▶ _TRY IT_
Scan the data below for lines containing the string "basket" and give only how many there are.

▶ _RECORDED INFORMATION_
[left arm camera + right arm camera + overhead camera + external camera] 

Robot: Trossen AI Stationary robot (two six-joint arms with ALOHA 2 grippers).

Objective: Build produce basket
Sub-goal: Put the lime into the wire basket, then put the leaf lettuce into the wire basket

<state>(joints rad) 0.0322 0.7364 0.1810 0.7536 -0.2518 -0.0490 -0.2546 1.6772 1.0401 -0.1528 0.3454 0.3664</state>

▶ _EXERCISE SOLUTION_
2